Provided data:

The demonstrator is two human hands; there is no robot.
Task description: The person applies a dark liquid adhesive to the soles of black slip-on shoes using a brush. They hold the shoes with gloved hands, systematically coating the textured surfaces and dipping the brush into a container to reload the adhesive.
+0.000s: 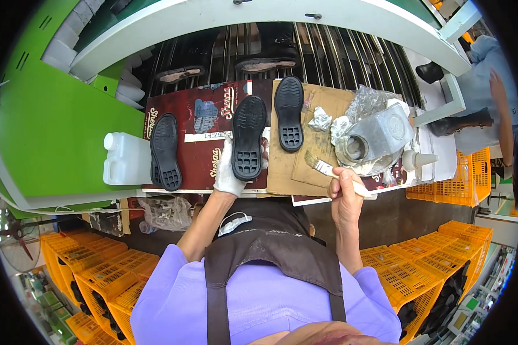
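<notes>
My left hand (227, 175), in a white glove, is closed around the heel end of a black shoe sole (249, 135), whose patterned tread faces up. Bare, my right hand (346, 192) grips a flat brush (323, 167) by its pale handle, the bristles pointing left over the cardboard. Another black sole (289, 112) lies on the cardboard to the right of the held one. A third sole (166, 152) rests at the left, beside a white plastic jug (126, 161). Close beyond the brush, a translucent plastic container (385, 135) lies tilted, its round mouth facing left, on crumpled plastic wrap.
Brown cardboard (316, 103) and dark red printed box board (207, 138) cover the worktop. Black boots (265, 49) stand on rollers behind, below a white frame (259, 14). A nozzle-tipped cap (420, 160) lies right. Orange crates (408, 264) flank me. Another person (489, 86) is at the right.
</notes>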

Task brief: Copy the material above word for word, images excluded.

Result of this exercise:
The demonstrator is two human hands; there is no robot.
Task description: The person applies a dark liquid adhesive to the soles of black slip-on shoes using a brush. They hold the shoes with gloved hands, systematically coating the textured surfaces and dipping the brush into a container to reload the adhesive.
+0.000s: 
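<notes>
My left hand (227, 175), in a white glove, is closed around the heel end of a black shoe sole (249, 135), whose patterned tread faces up. Bare, my right hand (346, 192) grips a flat brush (323, 167) by its pale handle, the bristles pointing left over the cardboard. Another black sole (289, 112) lies on the cardboard to the right of the held one. A third sole (166, 152) rests at the left, beside a white plastic jug (126, 161). Close beyond the brush, a translucent plastic container (385, 135) lies tilted, its round mouth facing left, on crumpled plastic wrap.
Brown cardboard (316, 103) and dark red printed box board (207, 138) cover the worktop. Black boots (265, 49) stand on rollers behind, below a white frame (259, 14). A nozzle-tipped cap (420, 160) lies right. Orange crates (408, 264) flank me. Another person (489, 86) is at the right.
</notes>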

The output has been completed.